Friday, March 22, 2019

The Unions Unsheath Their Super Weapon

Bill Kelty knew exactly what he was doing when 40 years ago, he and a few others first developed the idea of government-enforced compulsory superannuation.  Superannuation was, is, and will be for the foreseeable future an essential part of the industrial armoury of the Australian trade union movement.

Control of superannuation gives the union movement an influence over the factors of production regardless of how much union membership declines.

In fact it could be argued that through superannuation, unions have an even more dominant role in the Australian economy than they did in the late 1940s when trade union membership peaked at 65 per cent of the workforce.

The fact that this has only just dawned upon Liberal MPs is a testament to their naivety and the lack of interest that most Liberal MPs have in the history of anything that happened in Australia before their own preselection.  For a political organisation that's supposedly "the party of capital", the Liberals of recent years are ignorant of how capital in this country actually works.


REDUCE THE BURDEN

Most Liberal MPs would be astounded to learn that the $1.4 trillion now under the control of trade union-dominated industry superannuation funds is close to the combined value of every company on the Australian stock exchange.  As at 31 March, 2018, the total value of all superannuation assets was $2.6 trillion.

Ever since compulsory superannuation was introduced by the Keating government in 1992, successive Labor and Liberal governments have argued its purpose was to reduce the burden on taxpayers of the age pension.  After nearly three decades, that hasn't happened.  What has happened is that the trade union movement, which now represents 17 per cent of workers in the labour force, has $1.4 trillion at its disposal.
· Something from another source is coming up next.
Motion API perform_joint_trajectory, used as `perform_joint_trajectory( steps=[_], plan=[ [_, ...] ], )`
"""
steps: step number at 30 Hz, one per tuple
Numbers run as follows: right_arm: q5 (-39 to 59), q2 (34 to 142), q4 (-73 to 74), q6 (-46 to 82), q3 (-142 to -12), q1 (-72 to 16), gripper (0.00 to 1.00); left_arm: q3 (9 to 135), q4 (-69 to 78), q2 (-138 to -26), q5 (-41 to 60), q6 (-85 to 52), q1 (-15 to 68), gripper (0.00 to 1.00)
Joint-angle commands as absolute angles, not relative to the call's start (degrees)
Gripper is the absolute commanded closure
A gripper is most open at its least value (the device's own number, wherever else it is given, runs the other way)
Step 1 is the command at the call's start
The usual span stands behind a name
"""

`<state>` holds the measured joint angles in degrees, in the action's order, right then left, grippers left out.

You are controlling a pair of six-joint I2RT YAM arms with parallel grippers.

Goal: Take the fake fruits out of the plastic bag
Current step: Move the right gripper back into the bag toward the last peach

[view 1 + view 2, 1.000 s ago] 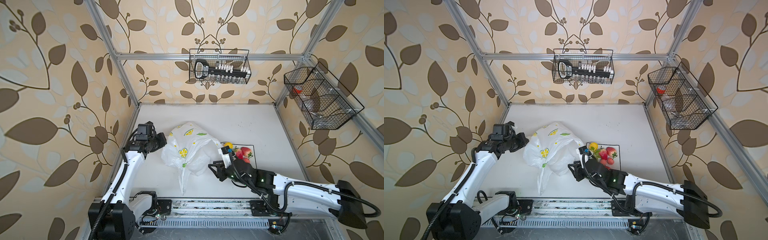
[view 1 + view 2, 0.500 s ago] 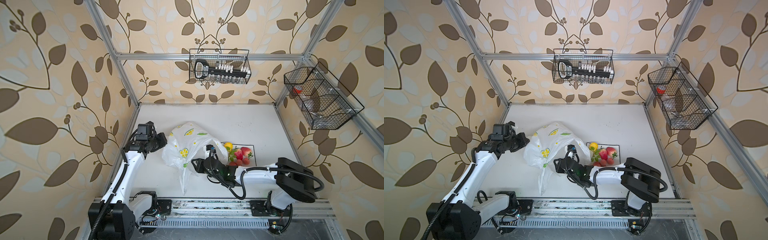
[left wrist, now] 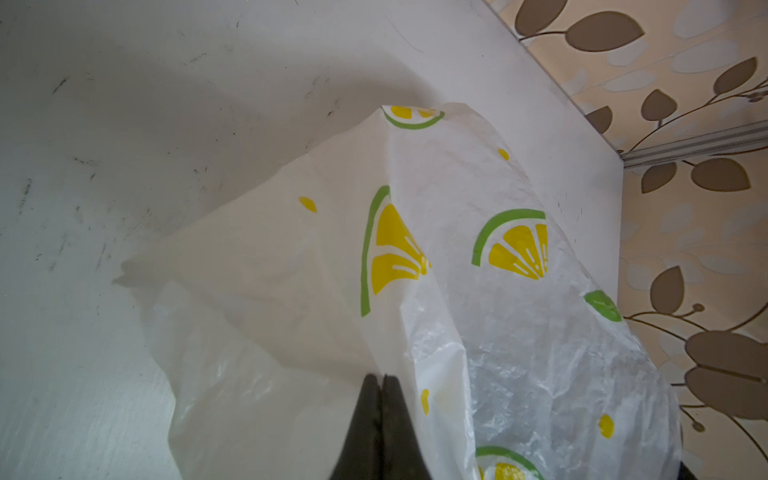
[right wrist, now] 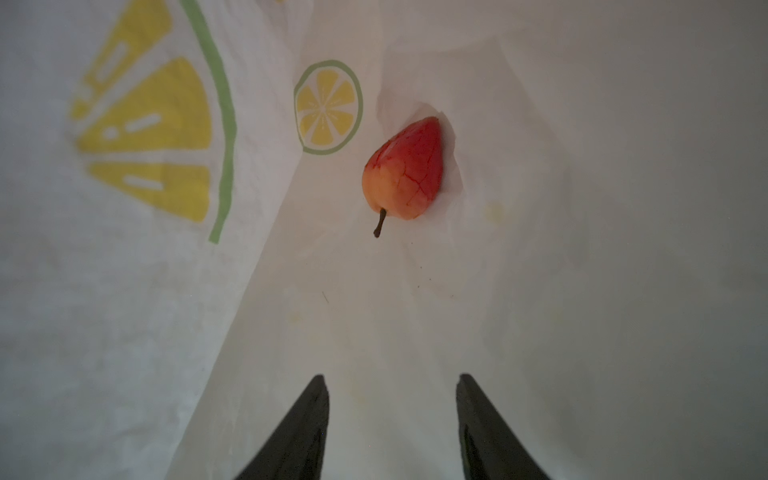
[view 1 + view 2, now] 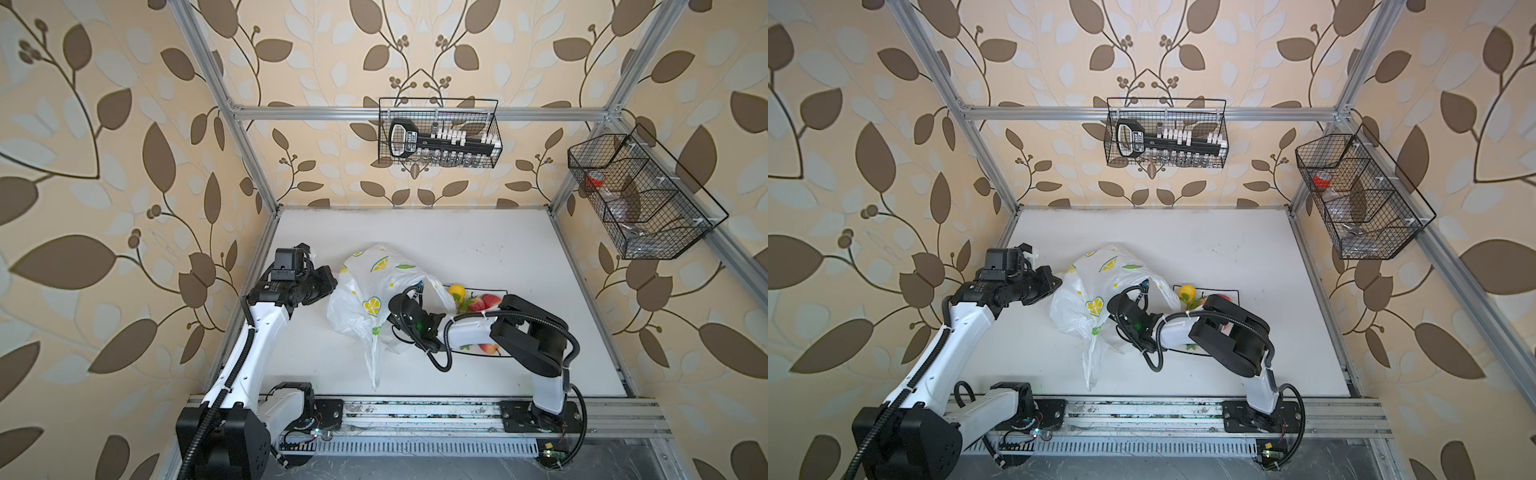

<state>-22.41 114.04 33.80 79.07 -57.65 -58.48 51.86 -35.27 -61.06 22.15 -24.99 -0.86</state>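
The plastic bag [image 5: 365,286] [image 5: 1092,282], white with lemon-slice prints, lies puffed up mid-table. My left gripper [image 3: 381,376] is shut on a fold of the bag [image 3: 457,249] at its left edge and holds it raised; in both top views the left gripper [image 5: 333,286] [image 5: 1059,284] shows there. My right gripper [image 4: 392,378] is open inside the bag [image 4: 124,291], its fingers hidden by plastic in both top views. One red-orange stemmed fake fruit [image 4: 405,170] lies ahead of the jaws, apart from them. A yellow lemon [image 5: 456,289] [image 5: 1187,293] and red fruits [image 5: 490,300] sit on the plate [image 5: 478,286].
The right arm's elbow [image 5: 528,332] hangs over the plate. A bag handle [image 5: 374,365] trails toward the front rail [image 5: 415,411]. Wire baskets hang on the back wall [image 5: 438,133] and the right wall [image 5: 640,195].
My right arm has swung left from beside the plate and pushed into the bag's mouth, and its jaws have widened. The left gripper has kept its hold without moving.
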Motion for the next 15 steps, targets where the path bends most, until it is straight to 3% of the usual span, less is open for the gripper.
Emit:
perform_joint_trajectory(
  steps=[1, 15],
  plan=[
    [-24.41, 117.06, 35.49, 84.85, -61.47, -58.02, 0.43, 52.63, -36.06, -58.27, 24.57, -24.15, -1.53, 1.0],
    [-20.21, 130.33, 32.24, 87.87, -77.75, -55.29, 0.34, 52.55, -37.1, -58.09, 26.62, -23.29, -1.42, 1.0]
  ],
)
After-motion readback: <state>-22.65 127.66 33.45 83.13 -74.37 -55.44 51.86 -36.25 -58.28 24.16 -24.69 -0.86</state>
That's the context in which to understand the recent comments of Transport Workers Union national secretary and alternative director of TWUSuper Michael Kaine, who claimed that "super funds should take an unapologetically robust approach to assessing risks to returns to created by poor labour policies".

Labor Leader Bill Shorten smacked down Kaine and pointed out that the law required superannuation trustees to act in the best interests of their members.  The vehemence of Shorten's reply to Kaine demonstrates just how sensitive this issue is.  Shorten said of Kaine:  "He's entitled to his opinion, but I've given you mine."  The trouble is that what's "in the best interests of their members" is in the eye of the beholder.  Kaine is entitled to argue that investing in a company that enforces union preferences will provide superior returns to investing in a company that believes in the right of workers to choose for themselves whether to belong to a union.

It's not just the amount of money in superannuation that's changed since the early 1990s.  Another thing that's different is the attitude of the union movement to the purpose of superannuation.

Keating and Kelty's Super Legacy — The Birth and Relentless Threats to the Australian System of Superannuation is a recent book by former federal Labor MP Mary Easson from Connor Court Publishing.  It's a deeply researched and perceptive analysis of the origins of the country's superannuation system and is obligatory reading for anyone seeking to understand how superannuation has evolved.


UNSTATED ASSUMPTION

Easson makes the point that as originally conceived by Keating and Kelty, compulsory superannuation was to be the means by which employees and their unions could participate in the shaping of the national economy together with both business and government.

The unstated assumption was that while they might have their differences, unions and business and government shared the same broad objectives and had a common interest in how the economic development of the country should proceed.  It was a model of corporatism informed by the seminal report of 1986 Australia Reconstructed following a joint fact-finding mission to Scandinavia and Germany by the ACTU and the federal government's Trade Development Council.

Whether today in 2019 this country's trade union movement still believes it shares a common interest with business or instead believes it should perpetuate class warfare is surely at the heart of the question about the future of this country's superannuation system.